The AMT under section 55 applies generally to all taxpayers, and in this case, as a result of the 90-percent limitation on the AMT foreign tax credit under section 59(a)(2)(A), the calculation of petitioners' TMT exceeds petitioners' regular tax by $2,136, resulting in petitioners' AMT liability in that amount. Unless application of the AMT-foreign-tax-credit limitation of section 59(a)(2)(A) would violate the U.S.-Czech treaty, petitioners are liable for the $2,136 AMT.
In cases involving other treaties with operative language similar to the language of the U.S.-Czech treaty involved herein, courts have held that the section 59(a)(2)(A) AMT-foreign-tax-credit limitation does not violate general treaty provisions intended to avoid double taxation. More specifically, courts have interpreted the same general treaty language at issue herein (namely, "In accordance with the provisions and subject to the limitations of the law of the United States") to allow application of the section 59(a)(2)(A) AMT-foreign-tax-credit limitation. See Kappus v. Commissioner , 337 F.3d 1053, 1054 (D.C. Cir. 2003) (relating to U.S.-Canada treaty), affg. T.C. Memo. 2002-36; Pekar v. Commissioner , 113 T.C. 158, 160 (1999) (relating to U.S.-Germany treaty); Brooke v. Commissioner , T.C. Memo. 2000-194, affd. per curiam 13 Fed. Appx. 7 (D.C. Cir. 2001).
Interpreting the same language in the context of article 23(1) in the U.S.-Germany treaty, 2 in Pekar v. Commissioner , supra at 163, we upheld the AMT-foreign-tax-credit limitation of section 59(a)(2)(A), explaining that "there is harmony between the U.S.-Germany treaty and section 59 because section 59 was enacted 5 years before the U.S.-Germany treaty became effective and, therefore, was one of the existing laws recognized as a limitation on the U.S.-Germany treaty in article 23(1)."
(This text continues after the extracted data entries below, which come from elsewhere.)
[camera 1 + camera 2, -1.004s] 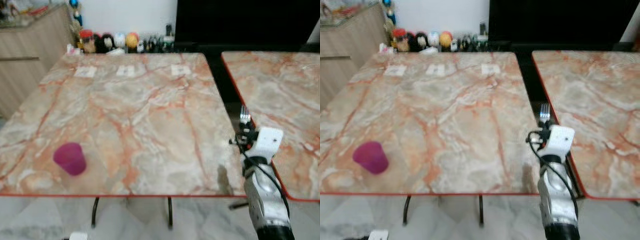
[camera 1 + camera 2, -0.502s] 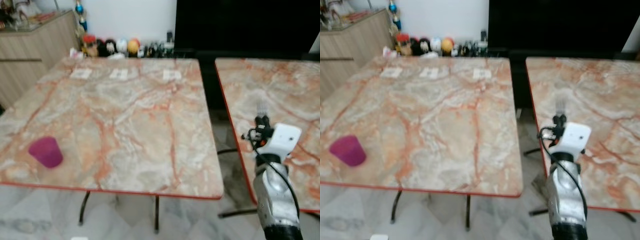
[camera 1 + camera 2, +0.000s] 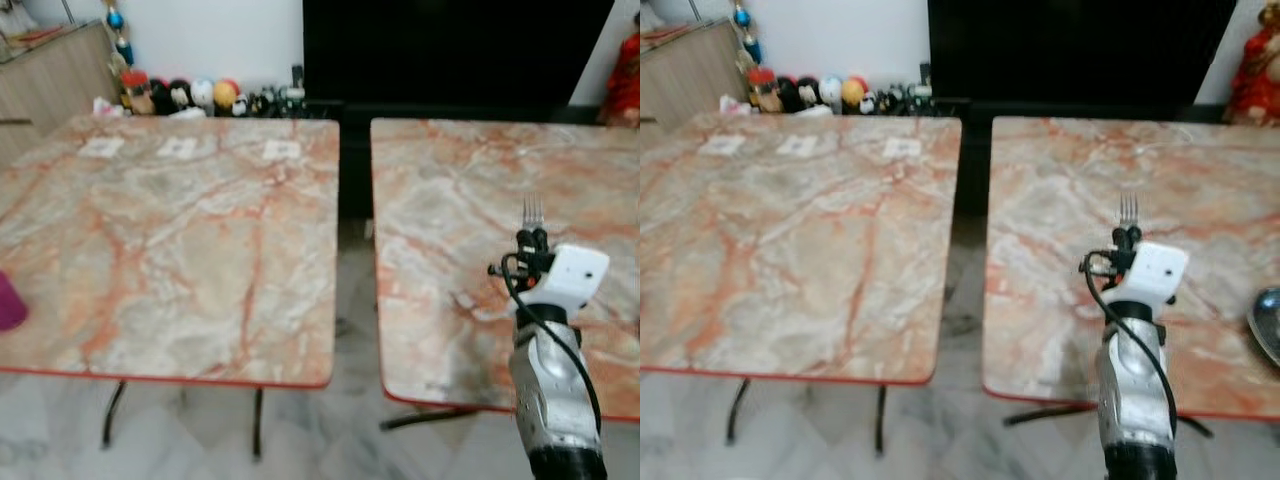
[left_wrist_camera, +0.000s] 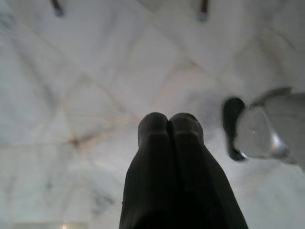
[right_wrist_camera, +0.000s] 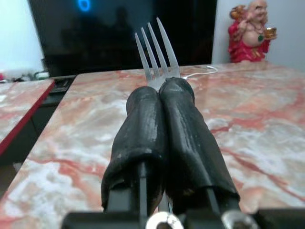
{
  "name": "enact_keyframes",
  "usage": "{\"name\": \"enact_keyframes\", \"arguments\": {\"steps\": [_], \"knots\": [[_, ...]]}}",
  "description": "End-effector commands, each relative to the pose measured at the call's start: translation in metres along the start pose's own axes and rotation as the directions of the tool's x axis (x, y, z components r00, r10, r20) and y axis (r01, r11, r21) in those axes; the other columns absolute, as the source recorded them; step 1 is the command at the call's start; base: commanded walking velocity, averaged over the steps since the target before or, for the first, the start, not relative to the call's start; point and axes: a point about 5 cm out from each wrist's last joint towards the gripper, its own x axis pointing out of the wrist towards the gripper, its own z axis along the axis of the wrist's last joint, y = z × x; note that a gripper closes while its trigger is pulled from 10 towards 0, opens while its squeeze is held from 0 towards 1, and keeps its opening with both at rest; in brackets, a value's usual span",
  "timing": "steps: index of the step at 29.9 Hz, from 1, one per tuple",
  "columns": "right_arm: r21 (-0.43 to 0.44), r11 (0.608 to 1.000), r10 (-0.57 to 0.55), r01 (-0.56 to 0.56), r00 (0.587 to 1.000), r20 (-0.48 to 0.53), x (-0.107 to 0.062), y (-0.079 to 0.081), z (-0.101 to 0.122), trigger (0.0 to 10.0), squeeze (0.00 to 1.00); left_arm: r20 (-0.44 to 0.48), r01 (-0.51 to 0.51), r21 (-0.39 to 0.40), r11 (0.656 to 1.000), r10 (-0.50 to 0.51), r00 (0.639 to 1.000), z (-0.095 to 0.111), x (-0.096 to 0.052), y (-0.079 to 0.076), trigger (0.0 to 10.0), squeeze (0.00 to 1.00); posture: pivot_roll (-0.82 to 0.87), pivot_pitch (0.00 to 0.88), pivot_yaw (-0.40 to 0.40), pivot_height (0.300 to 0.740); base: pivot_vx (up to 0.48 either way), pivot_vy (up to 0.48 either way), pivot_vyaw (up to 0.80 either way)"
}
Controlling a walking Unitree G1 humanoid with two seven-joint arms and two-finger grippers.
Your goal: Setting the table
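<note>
My right gripper (image 5: 159, 86) is shut on a silver fork (image 5: 156, 50), whose tines stick up past the fingertips. In the eye views the fork (image 3: 533, 211) and the right gripper (image 3: 533, 238) are raised over the near part of the right marble table (image 3: 470, 190). A purple cup (image 3: 8, 301) stands at the near left corner of the left marble table (image 3: 170, 230), cut off by the picture's edge. My left gripper (image 4: 167, 120) hangs shut with nothing in it, pointing down at the pale tiled floor (image 4: 86, 95).
A gap (image 3: 354, 240) separates the two tables. Small figurines (image 3: 180, 95) line the wall behind the left table, beside a wooden cabinet (image 3: 60, 60). A red statue (image 5: 249, 28) stands beyond the right table. A metal bowl's rim (image 3: 1268, 320) lies at the right table's near edge.
The camera has swung to the right: the left table and cup slid left, and the right table came to the front. My right gripper still holds the fork upright.
</note>
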Motion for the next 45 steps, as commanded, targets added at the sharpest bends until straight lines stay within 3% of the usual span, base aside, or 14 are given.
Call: {"name": "enact_keyframes", "arguments": {"steps": [1,16,24,30,34,40,45], "knots": [[-0.009,1.000,-0.012,0.012,1.000,0.024,0.003,-0.004,0.007,10.0,0.00,-0.006,0.001,0.004,1.000,-0.001,1.000,0.001,0.001,-0.001,10.0,0.00,-0.03,0.002,0.006,0.740,0.000,-0.472,0.00],[-0.012,0.999,-0.033,0.034,0.999,0.042,0.005,-0.009,0.011,10.0,0.00,-0.003,0.003,0.003,1.000,-0.003,1.000,0.005,0.002,-0.004,10.0,0.00,-0.03,0.008,0.005,0.740,0.000,-0.472,0.00],[-0.023,0.997,-0.076,0.077,0.995,0.063,0.006,-0.019,0.015,10.0,0.00,-0.011,-0.011,-0.003,1.000,0.011,1.000,-0.003,-0.001,0.012,10.0,0.00,-0.03,0.017,0.008,0.740,0.000,-0.472,0.00],[-0.028,0.996,-0.087,0.089,0.994,0.067,0.006,-0.021,0.016,10.0,0.00,-0.011,-0.012,-0.005,1.000,0.012,1.000,-0.004,-0.002,0.012,10.0,0.00,-0.03,0.022,0.008,0.740,0.000,-0.472,0.00],[-0.042,0.993,-0.110,0.113,0.992,0.067,0.006,-0.027,0.017,10.0,0.00,-0.007,-0.012,-0.007,1.000,0.012,1.000,-0.003,-0.001,0.007,10.0,0.00,-0.04,0.028,0.007,0.740,0.000,-0.351,0.00],[-0.061,0.986,-0.153,0.156,0.987,0.054,0.009,-0.036,0.016,10.0,0.00,0.034,0.005,-0.007,1.000,-0.005,0.999,0.015,0.004,-0.011,10.0,0.00,-0.04,0.028,0.007,0.740,0.000,0.000,0.00],[-0.085,0.978,-0.191,0.189,0.981,-0.022,0.014,-0.043,0.009,10.0,0.00,0.047,0.009,-0.010,1.000,-0.009,0.999,0.025,0.006,-0.013,10.0,0.00,-0.03,0.027,0.007,0.740,0.000,0.000,0.00]]}}
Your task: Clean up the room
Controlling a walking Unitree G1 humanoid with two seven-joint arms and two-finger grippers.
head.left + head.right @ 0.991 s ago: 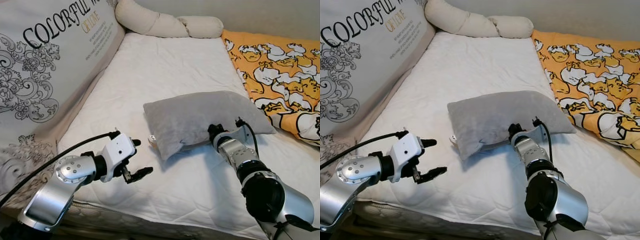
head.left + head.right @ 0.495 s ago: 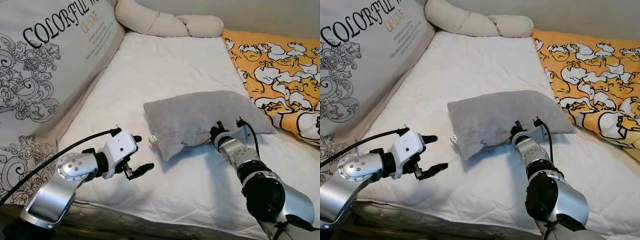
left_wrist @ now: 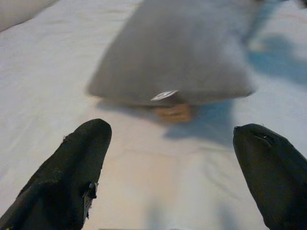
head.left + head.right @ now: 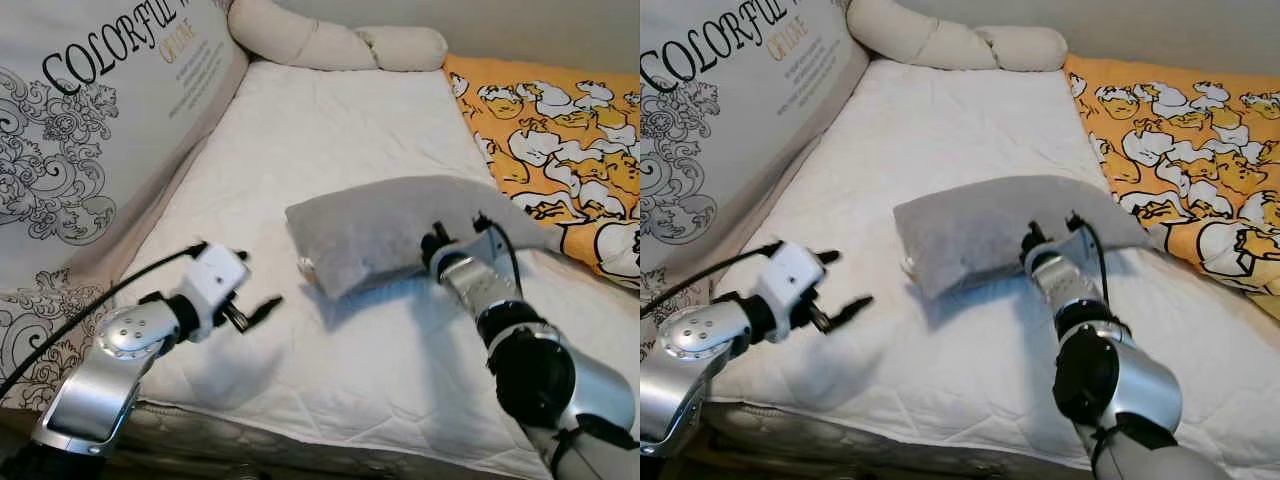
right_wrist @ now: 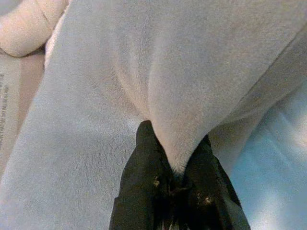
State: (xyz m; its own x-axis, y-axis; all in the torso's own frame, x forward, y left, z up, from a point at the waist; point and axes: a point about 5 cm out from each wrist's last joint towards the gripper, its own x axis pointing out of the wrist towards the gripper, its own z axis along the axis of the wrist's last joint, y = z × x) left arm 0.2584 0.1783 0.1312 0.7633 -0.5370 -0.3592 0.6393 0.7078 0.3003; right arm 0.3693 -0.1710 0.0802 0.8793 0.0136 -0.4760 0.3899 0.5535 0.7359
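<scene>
Right gripper (image 5: 173,165) is clamped on a fold of the grey pillow (image 4: 385,226), pinching the fabric at its near long edge, with both fingers (image 5: 144,167) pressed into the cloth. Pillow sits mid-mattress, nearer the right side, and its right end is just beside the orange patterned blanket (image 4: 560,130). Near edge looks raised off the white mattress (image 4: 330,130) where it's pinched; a shadow falls under it.

Left gripper (image 4: 250,300) is open, fingers spread wide, hovering over the mattress near the front-left edge, apart from the pillow and pointed at its left end. Left wrist view shows a small white tag (image 3: 164,95) at that end, with something small and tan (image 3: 173,113) just below it; can't tell what it is.

A large printed cushion (image 4: 90,130) leans along the left edge. A cream bolster (image 4: 335,45) lies across the far edge.
</scene>
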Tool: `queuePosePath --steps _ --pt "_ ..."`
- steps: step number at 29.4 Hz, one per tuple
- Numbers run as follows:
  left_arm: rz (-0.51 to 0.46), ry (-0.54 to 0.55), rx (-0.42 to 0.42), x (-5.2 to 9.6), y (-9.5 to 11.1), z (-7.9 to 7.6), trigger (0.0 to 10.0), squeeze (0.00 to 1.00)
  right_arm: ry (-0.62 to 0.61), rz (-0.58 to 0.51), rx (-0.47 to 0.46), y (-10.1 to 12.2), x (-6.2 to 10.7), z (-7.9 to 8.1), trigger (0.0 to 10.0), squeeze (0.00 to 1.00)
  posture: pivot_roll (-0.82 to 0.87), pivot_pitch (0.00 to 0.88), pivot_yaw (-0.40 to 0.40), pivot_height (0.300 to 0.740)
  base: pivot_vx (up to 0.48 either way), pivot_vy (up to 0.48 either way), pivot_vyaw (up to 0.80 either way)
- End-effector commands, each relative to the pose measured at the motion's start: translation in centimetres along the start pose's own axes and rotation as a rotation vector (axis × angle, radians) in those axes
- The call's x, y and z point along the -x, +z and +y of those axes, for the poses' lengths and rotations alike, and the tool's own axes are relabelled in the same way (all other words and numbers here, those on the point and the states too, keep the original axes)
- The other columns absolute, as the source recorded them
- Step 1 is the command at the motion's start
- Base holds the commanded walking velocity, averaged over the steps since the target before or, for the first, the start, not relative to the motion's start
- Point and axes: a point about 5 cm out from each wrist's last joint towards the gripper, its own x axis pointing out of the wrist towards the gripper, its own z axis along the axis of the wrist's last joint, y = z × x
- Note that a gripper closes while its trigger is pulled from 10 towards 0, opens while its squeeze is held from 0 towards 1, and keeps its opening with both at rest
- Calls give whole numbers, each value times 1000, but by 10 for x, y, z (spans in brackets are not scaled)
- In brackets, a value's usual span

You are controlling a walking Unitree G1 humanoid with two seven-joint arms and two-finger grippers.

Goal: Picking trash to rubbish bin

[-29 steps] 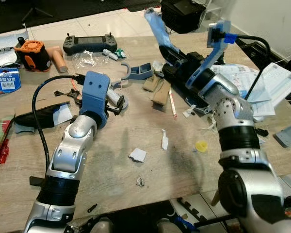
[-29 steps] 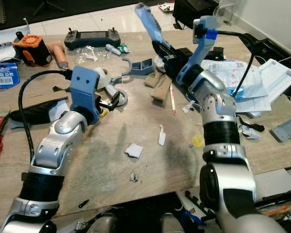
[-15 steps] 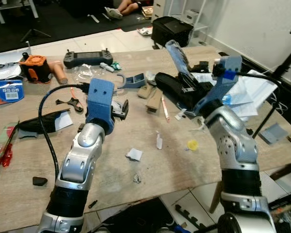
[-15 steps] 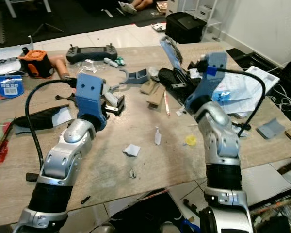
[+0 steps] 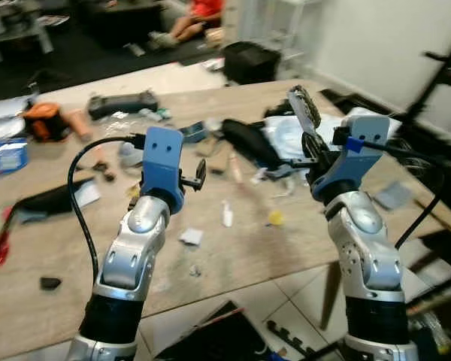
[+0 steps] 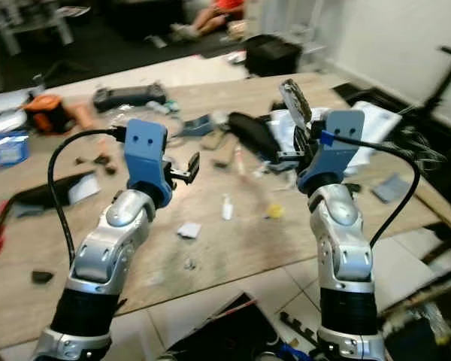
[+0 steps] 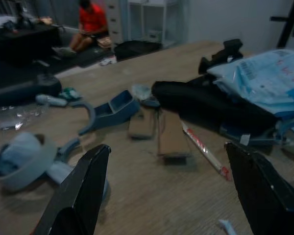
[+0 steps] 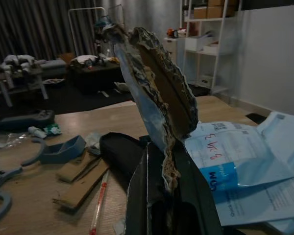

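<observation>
Your right gripper point(image 8: 169, 196) was clamped on the torn, crumpled blue-and-brown wrapper scrap point(image 8: 157, 98), held above the cluttered wooden table point(image 5: 233, 248); looked light, floppy, so grip low; left gripper point(image 7: 171, 191) gaped empty.

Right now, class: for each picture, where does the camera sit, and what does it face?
Head, both eyes: looks down at the cluttered table, both arms raised.
Left wrist: looks along the open left gripper at cardboard pieces.
Right wrist: looks along the right gripper, shut on a torn wrapper.
Shared: both wrists show the black pouch.
</observation>
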Motion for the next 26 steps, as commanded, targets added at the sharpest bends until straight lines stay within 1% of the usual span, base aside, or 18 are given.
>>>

2 ═ Convention for the Avoidance of Double Taxation, Aug. 28, 1989, U.S.-Germany, 30 ILM 1778, 1779.
The section 59(a)(2)(A) AMT-foreign-tax-credit limitation is a "limitation of the law of the United States" that was in effect at the time the U.S.-Czech treaty was signed in 1993.
On the basis of the above holdings, we conclude that the section 59(a)(2)(A) AMT-foreign-tax-credit limitation does not violate the U.S.-Czech Republic treaty involved herein.
By establishing the late filing of petitioners' 2000 joint Federal income tax return, respondent has met his burden of production under section 7491(c) with respect to the section 6651(a)(1) late filing addition to tax.
Petitioners have failed to provide any reason for the late filing of their 2000 joint Federal income tax return. The return was due on April 15, 2001; petitioners failed to request an extension of time to file their return; and petitioners' return was not filed with respondent until October 15, 2001.
In light of these facts, petitioners are liable for the section 6651(a)(1) addition to tax for failure to timely file their 2000 joint Federal income tax return.
To reflect the foregoing,
Decision will be entered for respondent.